Monday, July 21, 2014

Chauvinism is often promoted by the urban female

MCP --- Male Chauvinist Pig…jokingly or seriously we often label a man MCP. But have we women looked at ourselves? How we continuously encourage chauvinism and then cry out aloud for discrimination?

Let me share an instance from my college days --- We often celebrated birthdays by cutting cakes in the class. A girl once very candidly suggested that the girls should sacrifice and hand out the bigger pieces to the boys. I think the rule was that when you serve something you keep the smallest helping for yourself irrespective of gender. But this girl felt that boys by virtue of their “superior” gender should get the bigger pieces. [In case you are wondering…no, I am not fat and don’t crave cakes. It’s solely the discrimination and not the scrumptiousness of the cake that hurt me. J]

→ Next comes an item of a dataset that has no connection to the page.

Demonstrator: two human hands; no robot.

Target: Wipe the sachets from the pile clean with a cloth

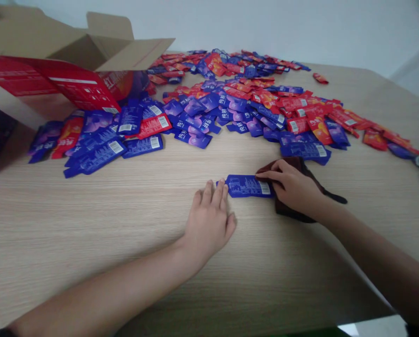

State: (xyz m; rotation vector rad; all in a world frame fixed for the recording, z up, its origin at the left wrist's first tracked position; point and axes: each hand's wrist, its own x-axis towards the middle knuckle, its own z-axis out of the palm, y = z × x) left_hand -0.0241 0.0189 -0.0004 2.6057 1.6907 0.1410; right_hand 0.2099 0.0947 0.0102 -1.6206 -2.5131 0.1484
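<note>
Left hand point(209, 220) lies open, touching a blue sachet point(246, 186) — right hand point(295, 187) pinches brown cloth point(289, 209) over its barcode end.

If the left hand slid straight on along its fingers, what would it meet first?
Past the blue sachet it touches, the left hand would likely meet purple sachets fronting the heap; depth is unclear.

The lone view looks out from the person's head, facing forward and down across the worktop point(118, 220), near enough that the left hand point(207, 220) and right hand point(297, 189) lie mid-frame (forearms point(374, 257) entering at the lower corners), and takes in the pale wall point(283, 28).
</note>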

I went to study in a coeducational institution. And never ever have I come across a boy who treated girls as lesser beings. When a girl topped a class not a single boy felt bad about being overtaken by a “lesser mortal” Competition existed…a competition among equals in a healthy way. But outside the school mothers often were heard defending their boys’ bad score. “Boys do not study…they tend to be more intelligent but they neglect their studies and hence the bad grades. Girls are basically stupid…but they put in hours of studies and hence the good grades.”

Thankfully I never heard a single boy use this excuse. The urban Indian male mostly attaches similar status to each gender. [Well it started from the time of Vidyasagar and later Raja Rammohan Roy who thought it would be unfair to leave the women illiterate and even more unfair to burn them alive.]


The rule of Sati is yet to be abolished completely. Even today women openly say that the value of a woman’s life is less than that of a man. A woman is told to follow rituals to ensure her husband’s well being while her own health can go to hell. This stink of chauvinism is more prominent in the (n-1)th generation of females. India is a country heavily biased towards men. Fortunately things are changing. But in a country where once wives used to be burnt alive after the husband had passed away you would need time for things to improve. A lot of time. Several generations. You would see that each generation of women enjoy better privileges than the preceding one. And unfortunately that is the very thing which women take as a reason to bicker about.



The responsibility lies with us, the women of the current generation to take a vow that we will not compare the girls of the next generation with ourselves. We are fighting a battle…a battle to win equality and if we see the next generation girls an inch closer to that equality then we should feel happy and not threatened…happy that our lives have not been wasted…happy that our battle is nearing its end.